Because UBI premiums are also calculated according to risk as usage rates, a reward structure is intrinsic to each policy. Insurers have always tried to reinforce positive behavior behind the wheel – rewarding safe driving with reduced premiums and rising rates for reckless drivers. UBI can take this practice a step further. Safety incentives can be calculated and administered with much more precision, as safe driver designations are not only based on the number of past complaints or incidents, but also on variables such as time spent behind the wheel , the prevailing road and weather conditions in a driver’s area, the degree of the driver’s responsibility in a given accident, and other parameters based on telematics data.

Such incentives translate into fewer accidents, fewer claims and, most importantly, safer roads. That’s why, market-wide, we’re seeing the growth of telematics insurance first for MGAs and brokers.

Finally, offering UBI plans is a powerful selling proposition that can help carriers cultivate more customers, driving both acquisition and retention. UBI plans tend to be cheaper than traditional policies, so users will be more likely to choose them, especially when they don’t use their car regularly – as is the case for many car owners. vehicles.

The future of UBI
Pricing pressure is an inevitable short-term byproduct of UBI, which could impact the renewal rate of some insurers as consumers seek more affordable options.

As UBI becomes more ubiquitous and consumers become more comfortable with an app to check their score, prices and additional services, we will see a shift in customer service behavior and of commitment. Imagine the power of having a consumer who interacts with your brand daily – and having the ability to educate users, reinforce a safety and cost message, and provide additional services.
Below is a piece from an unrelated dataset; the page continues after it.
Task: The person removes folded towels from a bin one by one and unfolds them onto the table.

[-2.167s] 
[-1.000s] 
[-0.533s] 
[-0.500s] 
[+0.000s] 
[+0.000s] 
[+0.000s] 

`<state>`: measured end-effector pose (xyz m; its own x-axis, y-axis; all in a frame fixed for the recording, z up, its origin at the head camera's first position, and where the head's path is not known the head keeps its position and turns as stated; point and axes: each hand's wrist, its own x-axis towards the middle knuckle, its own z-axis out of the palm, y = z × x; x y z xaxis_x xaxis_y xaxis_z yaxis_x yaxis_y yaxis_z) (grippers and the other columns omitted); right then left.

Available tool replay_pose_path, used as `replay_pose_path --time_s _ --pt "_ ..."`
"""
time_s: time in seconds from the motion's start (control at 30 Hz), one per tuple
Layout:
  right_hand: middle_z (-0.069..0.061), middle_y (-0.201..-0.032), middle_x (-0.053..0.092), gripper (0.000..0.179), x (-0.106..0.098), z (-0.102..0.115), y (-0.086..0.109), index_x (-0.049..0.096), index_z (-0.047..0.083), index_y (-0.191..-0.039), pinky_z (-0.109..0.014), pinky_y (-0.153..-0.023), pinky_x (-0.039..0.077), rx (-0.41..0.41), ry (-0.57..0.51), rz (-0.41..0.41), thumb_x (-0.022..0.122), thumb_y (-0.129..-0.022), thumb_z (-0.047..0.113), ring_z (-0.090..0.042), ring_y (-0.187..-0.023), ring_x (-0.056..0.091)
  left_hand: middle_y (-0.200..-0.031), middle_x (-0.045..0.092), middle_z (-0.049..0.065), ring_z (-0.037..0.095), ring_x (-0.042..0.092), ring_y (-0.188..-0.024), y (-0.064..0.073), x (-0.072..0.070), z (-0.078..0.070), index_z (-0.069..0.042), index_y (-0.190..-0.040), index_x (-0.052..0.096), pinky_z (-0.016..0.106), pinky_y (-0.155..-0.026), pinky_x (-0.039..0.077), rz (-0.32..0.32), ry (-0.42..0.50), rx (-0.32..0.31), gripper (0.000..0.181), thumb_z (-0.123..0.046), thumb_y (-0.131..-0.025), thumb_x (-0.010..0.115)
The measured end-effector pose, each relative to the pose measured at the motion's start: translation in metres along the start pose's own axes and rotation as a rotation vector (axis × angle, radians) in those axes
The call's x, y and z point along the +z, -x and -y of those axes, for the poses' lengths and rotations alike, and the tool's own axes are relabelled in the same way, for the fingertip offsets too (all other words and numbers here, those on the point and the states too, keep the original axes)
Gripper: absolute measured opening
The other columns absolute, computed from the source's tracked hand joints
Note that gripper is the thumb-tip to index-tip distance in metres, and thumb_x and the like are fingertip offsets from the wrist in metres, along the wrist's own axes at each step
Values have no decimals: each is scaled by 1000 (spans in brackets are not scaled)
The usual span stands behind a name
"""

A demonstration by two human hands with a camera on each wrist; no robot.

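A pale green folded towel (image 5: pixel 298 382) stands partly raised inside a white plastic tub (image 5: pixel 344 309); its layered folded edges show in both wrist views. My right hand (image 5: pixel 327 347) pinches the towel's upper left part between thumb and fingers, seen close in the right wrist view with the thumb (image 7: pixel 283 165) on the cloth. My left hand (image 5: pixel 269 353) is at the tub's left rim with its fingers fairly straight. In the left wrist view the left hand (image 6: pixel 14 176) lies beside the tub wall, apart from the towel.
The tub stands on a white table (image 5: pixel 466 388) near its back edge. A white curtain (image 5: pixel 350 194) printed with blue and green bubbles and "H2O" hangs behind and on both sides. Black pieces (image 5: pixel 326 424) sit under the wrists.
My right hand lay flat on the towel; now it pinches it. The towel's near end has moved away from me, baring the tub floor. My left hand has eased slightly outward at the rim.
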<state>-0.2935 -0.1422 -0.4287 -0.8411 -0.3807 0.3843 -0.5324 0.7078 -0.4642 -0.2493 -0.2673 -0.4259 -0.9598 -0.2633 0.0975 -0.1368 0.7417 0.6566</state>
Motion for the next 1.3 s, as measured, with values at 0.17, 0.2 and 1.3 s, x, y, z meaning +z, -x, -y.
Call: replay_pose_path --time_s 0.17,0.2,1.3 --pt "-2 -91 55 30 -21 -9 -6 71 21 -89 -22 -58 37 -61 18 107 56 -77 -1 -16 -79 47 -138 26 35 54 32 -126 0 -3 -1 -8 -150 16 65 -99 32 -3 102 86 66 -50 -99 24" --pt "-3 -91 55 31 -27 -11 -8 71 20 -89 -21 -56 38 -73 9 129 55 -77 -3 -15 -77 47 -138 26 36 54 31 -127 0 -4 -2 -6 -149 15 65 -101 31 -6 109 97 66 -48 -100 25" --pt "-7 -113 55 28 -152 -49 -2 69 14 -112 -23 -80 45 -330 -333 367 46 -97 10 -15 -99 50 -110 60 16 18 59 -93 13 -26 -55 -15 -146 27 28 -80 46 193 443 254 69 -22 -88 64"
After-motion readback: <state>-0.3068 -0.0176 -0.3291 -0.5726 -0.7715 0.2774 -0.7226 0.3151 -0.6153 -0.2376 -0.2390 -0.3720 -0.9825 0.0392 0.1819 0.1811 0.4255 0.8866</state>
The long-term impact will be an ongoing battle between Car manufacturers. These manufacturers have recently invested billions in in-vehicle communication and technology, but they are struggling to glean profitable returns – planned media subscriptions or connectivity services have not worked as expected. Fortunately, the next natural place to use these integrations is in high-value services such as insurance.

At Sapiens, we expect that over the next five years, 100% of new cars will be equipped with UBI-enabled connectivity, leveraging Data to enrich insurance options for consumers, directly at the point of sale. McKinsey Center for Future Mobility predicts that connected cars will account for 90% of new vehicle sales in the United States by 2025.

The global UBI market is expected to grow from $43.31 billion in 2021 to $132.02 billion in 2026. If these trends continue, UBI could play a crucial role in the future automotive industry. Motor insurers making a long-term commitment to it would do well to explore how UBI can energize their policy offerings and should start by asking themselves the following questions: Where and how do they play a role in the growth of the UBI? Is this impending reality – an auto insurance market dominated by OEMs – imminent or distant? What are they doing to prepare for this reality?